REQUIRED WORK
Each line of the data should be given again exactly.

STORED DATA
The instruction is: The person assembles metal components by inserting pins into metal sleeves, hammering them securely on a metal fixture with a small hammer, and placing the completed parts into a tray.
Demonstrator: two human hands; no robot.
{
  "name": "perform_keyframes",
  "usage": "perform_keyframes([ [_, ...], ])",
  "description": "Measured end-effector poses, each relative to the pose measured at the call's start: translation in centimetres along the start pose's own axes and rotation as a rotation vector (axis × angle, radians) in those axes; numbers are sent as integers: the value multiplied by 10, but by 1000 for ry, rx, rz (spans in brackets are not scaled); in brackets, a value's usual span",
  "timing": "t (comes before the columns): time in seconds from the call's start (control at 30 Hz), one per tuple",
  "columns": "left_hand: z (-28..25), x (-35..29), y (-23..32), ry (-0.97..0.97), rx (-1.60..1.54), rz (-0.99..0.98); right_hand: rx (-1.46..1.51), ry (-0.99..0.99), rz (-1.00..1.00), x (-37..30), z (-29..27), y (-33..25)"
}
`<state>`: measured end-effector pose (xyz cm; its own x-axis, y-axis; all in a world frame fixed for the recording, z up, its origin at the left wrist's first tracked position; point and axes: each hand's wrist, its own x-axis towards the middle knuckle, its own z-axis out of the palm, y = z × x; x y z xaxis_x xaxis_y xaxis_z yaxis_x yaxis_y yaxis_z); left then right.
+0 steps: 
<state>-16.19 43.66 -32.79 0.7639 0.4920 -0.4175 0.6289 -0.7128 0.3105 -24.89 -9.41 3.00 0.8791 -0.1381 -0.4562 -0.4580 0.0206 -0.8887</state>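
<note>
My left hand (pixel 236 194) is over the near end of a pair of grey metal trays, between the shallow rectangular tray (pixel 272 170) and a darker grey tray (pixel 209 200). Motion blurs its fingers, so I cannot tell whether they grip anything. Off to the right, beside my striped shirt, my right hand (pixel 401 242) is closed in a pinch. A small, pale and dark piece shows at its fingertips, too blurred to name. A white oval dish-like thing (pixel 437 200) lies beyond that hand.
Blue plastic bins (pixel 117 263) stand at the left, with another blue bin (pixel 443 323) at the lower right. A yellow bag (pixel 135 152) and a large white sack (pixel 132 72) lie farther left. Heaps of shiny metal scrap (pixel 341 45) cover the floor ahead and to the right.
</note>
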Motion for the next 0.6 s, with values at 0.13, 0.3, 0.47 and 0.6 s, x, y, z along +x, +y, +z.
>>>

ANSWER TO THE EXERCISE
The instruction is: The person assembles metal components by inserting pins into metal sleeves, hammering them securely on a metal fixture with a small hammer, and placing the completed parts into a tray.
Demonstrator: two human hands; no robot.
{
  "name": "perform_keyframes",
  "usage": "perform_keyframes([ [_, ...], ])",
  "description": "Measured end-effector poses, each relative to the pose measured at the call's start: translation in centimetres along the start pose's own axes and rotation as a rotation vector (axis × angle, radians) in those axes; numbers are sent as integers: the value multiplied by 10, but by 1000 for ry, rx, rz (spans in brackets are not scaled); in brackets, a value's usual span",
  "timing": "t (comes before the columns): time in seconds from the call's start (control at 30 Hz), one per tuple",
  "columns": "left_hand: z (-28..25), x (-35..29), y (-23..32), ry (-0.97..0.97), rx (-1.60..1.54), rz (-0.99..0.98); right_hand: rx (-1.46..1.51), ry (-0.99..0.99), rz (-1.00..1.00), x (-37..30), z (-29..27), y (-33..25)"
}
`<state>`: measured end-effector pose (xyz cm; its own x-axis, y-axis; all in a world frame fixed for the recording, z up, its origin at the left wrist's first tracked position; point and axes: each hand's wrist, its own x-axis towards the middle knuckle, its own z-axis out of the palm, y = z × x; x y z xaxis_x xaxis_y xaxis_z yaxis_x yaxis_y yaxis_z); left then right.
+0 steps: 
<state>-16.19 43.66 -32.79 0.7639 0.4920 -0.4175 0.6289 -0.7128 0.3105 -24.89 -9.41 3.00 0.8791 -0.1381 -0.4562 -0.4580 0.0206 -0.8887</state>
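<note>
My left hand (pixel 236 194) is over the near end of a pair of grey metal trays, between the shallow rectangular tray (pixel 272 170) and a darker grey tray (pixel 209 200). Motion blurs its fingers, so I cannot tell whether they grip anything. Off to the right, beside my striped shirt, my right hand (pixel 401 242) is closed in a pinch. A small, pale and dark piece shows at its fingertips, too blurred to name. A white oval dish-like thing (pixel 437 200) lies beyond that hand.
Blue plastic bins (pixel 117 263) stand at the left, with another blue bin (pixel 443 323) at the lower right. A yellow bag (pixel 135 152) and a large white sack (pixel 132 72) lie farther left. Heaps of shiny metal scrap (pixel 341 45) cover the floor ahead and to the right.
</note>
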Motion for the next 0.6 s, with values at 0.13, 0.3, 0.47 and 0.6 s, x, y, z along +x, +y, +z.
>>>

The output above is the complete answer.